- [Task description]
Whenever a line of the material contains the string "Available", it should be copied.
Records provided below:
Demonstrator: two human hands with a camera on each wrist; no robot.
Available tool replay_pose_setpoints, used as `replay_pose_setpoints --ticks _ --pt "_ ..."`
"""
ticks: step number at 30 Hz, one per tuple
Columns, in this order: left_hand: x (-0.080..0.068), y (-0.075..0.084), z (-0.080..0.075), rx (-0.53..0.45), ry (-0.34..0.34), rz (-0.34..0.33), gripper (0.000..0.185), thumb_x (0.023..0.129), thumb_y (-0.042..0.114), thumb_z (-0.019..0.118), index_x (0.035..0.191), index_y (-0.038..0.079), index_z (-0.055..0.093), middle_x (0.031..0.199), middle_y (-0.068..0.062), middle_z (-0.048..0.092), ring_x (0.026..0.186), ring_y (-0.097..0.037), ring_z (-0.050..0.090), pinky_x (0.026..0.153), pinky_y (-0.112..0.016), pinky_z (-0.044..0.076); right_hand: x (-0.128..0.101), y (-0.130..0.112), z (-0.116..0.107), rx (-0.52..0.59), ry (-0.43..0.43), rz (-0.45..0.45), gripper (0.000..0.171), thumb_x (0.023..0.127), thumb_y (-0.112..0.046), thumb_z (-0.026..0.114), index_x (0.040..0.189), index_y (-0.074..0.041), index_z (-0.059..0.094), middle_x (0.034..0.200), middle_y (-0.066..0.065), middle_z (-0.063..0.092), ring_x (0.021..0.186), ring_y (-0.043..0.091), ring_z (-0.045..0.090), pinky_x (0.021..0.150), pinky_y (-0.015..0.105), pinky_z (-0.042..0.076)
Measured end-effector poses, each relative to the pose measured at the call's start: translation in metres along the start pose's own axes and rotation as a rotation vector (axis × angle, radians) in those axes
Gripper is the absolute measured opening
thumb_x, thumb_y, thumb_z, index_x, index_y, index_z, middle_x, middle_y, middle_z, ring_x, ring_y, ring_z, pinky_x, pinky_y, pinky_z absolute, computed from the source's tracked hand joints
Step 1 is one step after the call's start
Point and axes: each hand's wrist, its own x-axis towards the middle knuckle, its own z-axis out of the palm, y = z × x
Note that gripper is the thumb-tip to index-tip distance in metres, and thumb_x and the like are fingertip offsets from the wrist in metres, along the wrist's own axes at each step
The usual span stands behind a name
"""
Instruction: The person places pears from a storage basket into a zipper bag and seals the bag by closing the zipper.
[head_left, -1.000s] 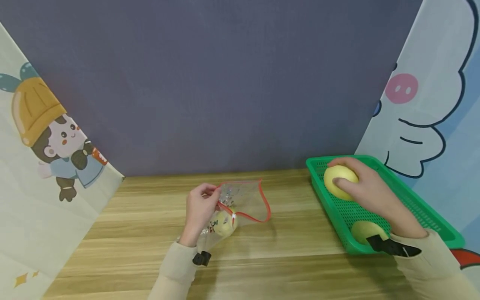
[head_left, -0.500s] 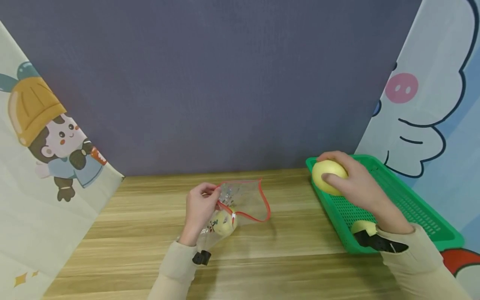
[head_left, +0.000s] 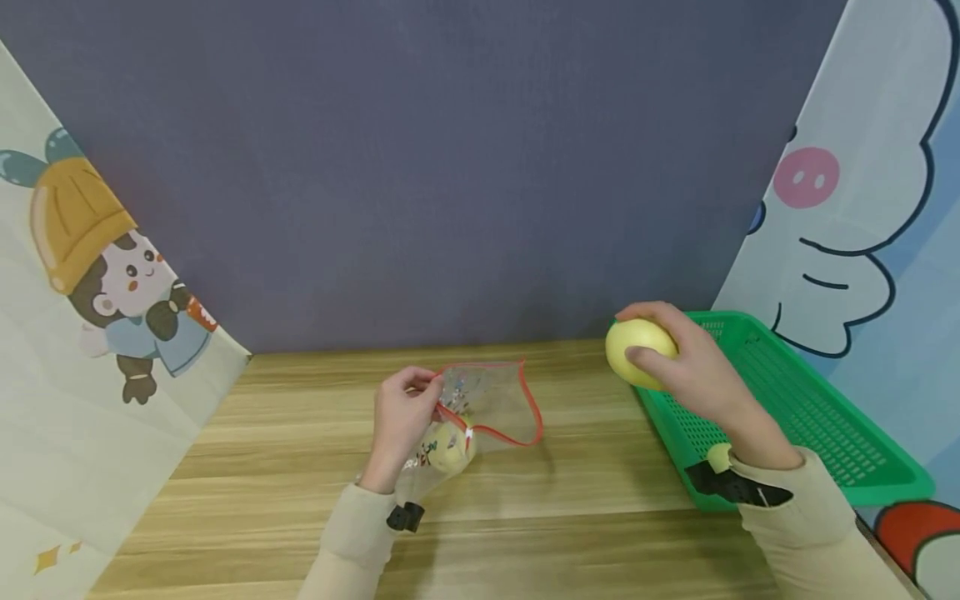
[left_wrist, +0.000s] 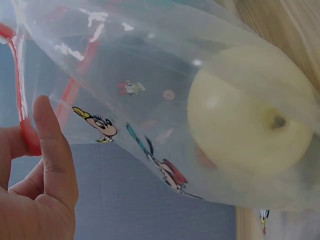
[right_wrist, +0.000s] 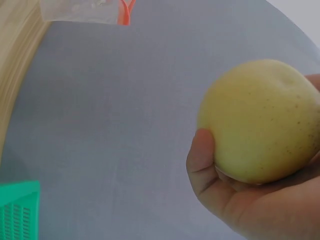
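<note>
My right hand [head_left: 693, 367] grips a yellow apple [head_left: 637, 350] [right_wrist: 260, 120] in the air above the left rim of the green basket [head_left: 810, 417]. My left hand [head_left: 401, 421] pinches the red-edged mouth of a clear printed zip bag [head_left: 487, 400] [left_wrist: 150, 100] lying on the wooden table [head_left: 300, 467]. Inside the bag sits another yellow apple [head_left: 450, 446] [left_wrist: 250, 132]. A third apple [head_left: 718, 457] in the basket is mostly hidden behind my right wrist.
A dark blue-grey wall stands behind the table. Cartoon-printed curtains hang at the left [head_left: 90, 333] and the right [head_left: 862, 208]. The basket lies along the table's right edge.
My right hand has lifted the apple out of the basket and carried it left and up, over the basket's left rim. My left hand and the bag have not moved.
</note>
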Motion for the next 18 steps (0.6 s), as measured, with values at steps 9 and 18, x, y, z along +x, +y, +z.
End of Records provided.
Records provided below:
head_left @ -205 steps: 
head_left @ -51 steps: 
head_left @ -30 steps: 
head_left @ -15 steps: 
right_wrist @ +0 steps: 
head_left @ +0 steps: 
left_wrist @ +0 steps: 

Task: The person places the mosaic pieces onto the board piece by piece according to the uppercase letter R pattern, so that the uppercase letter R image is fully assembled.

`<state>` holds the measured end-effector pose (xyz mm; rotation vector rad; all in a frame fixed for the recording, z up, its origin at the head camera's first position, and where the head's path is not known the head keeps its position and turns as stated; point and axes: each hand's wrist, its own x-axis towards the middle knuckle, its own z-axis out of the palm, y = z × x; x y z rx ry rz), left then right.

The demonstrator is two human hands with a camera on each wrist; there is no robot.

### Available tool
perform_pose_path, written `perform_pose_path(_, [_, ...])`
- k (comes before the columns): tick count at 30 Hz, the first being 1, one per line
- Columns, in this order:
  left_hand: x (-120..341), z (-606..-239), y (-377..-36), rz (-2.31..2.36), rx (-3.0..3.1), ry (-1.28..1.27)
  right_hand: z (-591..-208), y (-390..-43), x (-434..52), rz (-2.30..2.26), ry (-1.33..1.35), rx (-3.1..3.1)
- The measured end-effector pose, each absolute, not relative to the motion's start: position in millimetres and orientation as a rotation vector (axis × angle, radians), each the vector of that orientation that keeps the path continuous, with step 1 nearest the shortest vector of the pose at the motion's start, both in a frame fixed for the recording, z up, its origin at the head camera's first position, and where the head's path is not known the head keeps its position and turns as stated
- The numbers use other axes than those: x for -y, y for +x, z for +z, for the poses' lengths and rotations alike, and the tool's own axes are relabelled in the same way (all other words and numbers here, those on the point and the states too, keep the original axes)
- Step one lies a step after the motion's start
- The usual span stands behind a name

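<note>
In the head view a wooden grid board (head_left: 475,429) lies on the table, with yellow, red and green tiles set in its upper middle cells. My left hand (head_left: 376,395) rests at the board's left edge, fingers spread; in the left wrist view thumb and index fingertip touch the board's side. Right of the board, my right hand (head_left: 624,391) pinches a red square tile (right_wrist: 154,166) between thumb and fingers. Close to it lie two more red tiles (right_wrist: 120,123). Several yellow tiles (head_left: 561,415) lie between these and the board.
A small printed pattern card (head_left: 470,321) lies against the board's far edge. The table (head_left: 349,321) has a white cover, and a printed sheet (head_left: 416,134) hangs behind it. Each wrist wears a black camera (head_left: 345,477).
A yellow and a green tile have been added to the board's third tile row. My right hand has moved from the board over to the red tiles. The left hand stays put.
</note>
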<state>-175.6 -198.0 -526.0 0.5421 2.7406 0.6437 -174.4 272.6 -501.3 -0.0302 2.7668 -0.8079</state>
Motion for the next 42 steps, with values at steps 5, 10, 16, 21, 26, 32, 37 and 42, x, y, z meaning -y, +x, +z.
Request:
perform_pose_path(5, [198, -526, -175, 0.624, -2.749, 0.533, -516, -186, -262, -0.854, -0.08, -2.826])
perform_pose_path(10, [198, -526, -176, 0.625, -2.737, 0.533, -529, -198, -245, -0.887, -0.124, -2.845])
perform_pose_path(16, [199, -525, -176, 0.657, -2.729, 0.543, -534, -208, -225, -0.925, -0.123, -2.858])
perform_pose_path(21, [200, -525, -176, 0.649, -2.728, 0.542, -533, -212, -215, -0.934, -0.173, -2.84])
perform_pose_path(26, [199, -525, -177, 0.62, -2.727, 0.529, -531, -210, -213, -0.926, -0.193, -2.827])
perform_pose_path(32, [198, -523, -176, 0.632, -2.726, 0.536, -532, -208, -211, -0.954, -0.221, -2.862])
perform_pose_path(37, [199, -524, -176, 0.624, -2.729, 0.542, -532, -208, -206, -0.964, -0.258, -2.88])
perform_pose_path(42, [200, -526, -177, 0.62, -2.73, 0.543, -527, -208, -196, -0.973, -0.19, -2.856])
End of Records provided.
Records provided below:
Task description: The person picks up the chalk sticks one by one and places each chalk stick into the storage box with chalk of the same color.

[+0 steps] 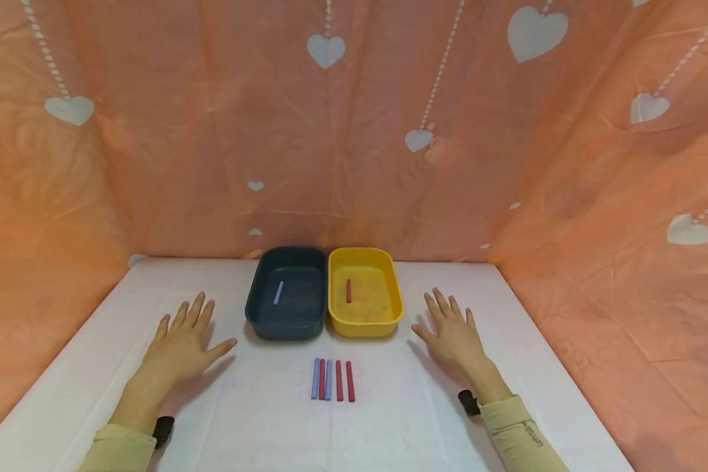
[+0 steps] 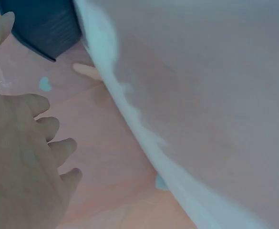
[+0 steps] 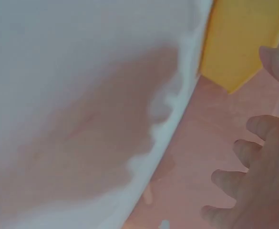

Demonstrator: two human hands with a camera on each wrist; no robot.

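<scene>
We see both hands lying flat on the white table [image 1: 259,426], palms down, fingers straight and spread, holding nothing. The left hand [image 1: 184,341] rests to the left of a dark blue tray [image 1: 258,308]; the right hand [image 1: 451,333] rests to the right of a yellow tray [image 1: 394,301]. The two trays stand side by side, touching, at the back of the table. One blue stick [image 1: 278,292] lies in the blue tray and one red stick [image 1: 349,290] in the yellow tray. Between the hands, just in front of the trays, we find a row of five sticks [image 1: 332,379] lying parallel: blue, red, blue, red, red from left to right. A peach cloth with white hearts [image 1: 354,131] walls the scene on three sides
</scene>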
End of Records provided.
- [Result of the exercise]
Available tool replay_pose_setpoints, used as `replay_pose_setpoints --ticks _ --pt "_ ..."`
### Available tool

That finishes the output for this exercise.